David Gillett

Personal information
- Full name: David Edward Gillett
- Born: 16 May 1969 (age 57) Peterborough, Cambridgeshire, England
- Batting: Left-handed
- Bowling: Right-arm medium

Domestic team information
- 2001–2002: Huntingdonshire
- 1993–2000: Lincolnshire

Career statistics
| Competition | LA |
| Matches | 6 |
| Runs scored | 93 |
| Batting average | 18.60 |
| 100s/50s | –/- |
| Top score | 46* |
| Balls bowled | 7 |
| Wickets | – |
| Bowling average | – |
| 5 wickets in innings | – |
| 10 wickets in match | – |
| Best bowling | – |
| Catches/stumpings | 5/- |
- Source: Cricinfo, 7 July 2010

= David Gillett (cricketer) =

English cricketer

David Edward Gillett (born 16 May 1969) is a former English cricketer.
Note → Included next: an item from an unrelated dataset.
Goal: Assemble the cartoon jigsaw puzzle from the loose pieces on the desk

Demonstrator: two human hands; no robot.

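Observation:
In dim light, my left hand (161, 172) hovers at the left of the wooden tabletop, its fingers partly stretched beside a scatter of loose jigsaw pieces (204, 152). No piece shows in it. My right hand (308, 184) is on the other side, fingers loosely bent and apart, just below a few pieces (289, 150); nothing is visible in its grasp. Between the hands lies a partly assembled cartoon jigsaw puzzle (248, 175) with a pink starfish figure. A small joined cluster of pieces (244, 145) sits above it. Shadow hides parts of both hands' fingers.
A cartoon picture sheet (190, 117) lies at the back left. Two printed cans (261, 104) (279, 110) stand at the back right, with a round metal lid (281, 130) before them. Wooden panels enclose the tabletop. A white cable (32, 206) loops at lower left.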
Gillett was a left-handed batsman who bowled right-arm medium pace. He was born at Peterborough, Cambridgeshire.

Gillett made his debut in county cricket in the 1993 Minor Counties Championship for Lincolnshire against Northumberland. From 1993 to 2000, he represented the county in 22 Minor Counties Championship matches and 8 MCCA Knockout Trophy matches.

In 1996 he made his List-A debut for Lincolnshire against Gloucestershire in the 1st round of the 1996 NatWest Trophy. His second and final List-A match for the county came against the Netherlands in the 2nd round of the 2000 NatWest Trophy, which Lincolnshire won by 95 runs.

In 2001, he made his debut for Huntingdonshire in the 1st round of the 2001 Cheltenham & Gloucester Trophy against Oxfordshire. He played 3 more List-A matches for the county, with his final appearance for Huntingdonshire coming in the 1st round of 2003 Cheltenham & Gloucester Trophy against Cheshire. In his 6 career List-A matches, he scored 93 runs at a batting average of 18.60 and a high score of 46*. In the field he took 5 catches.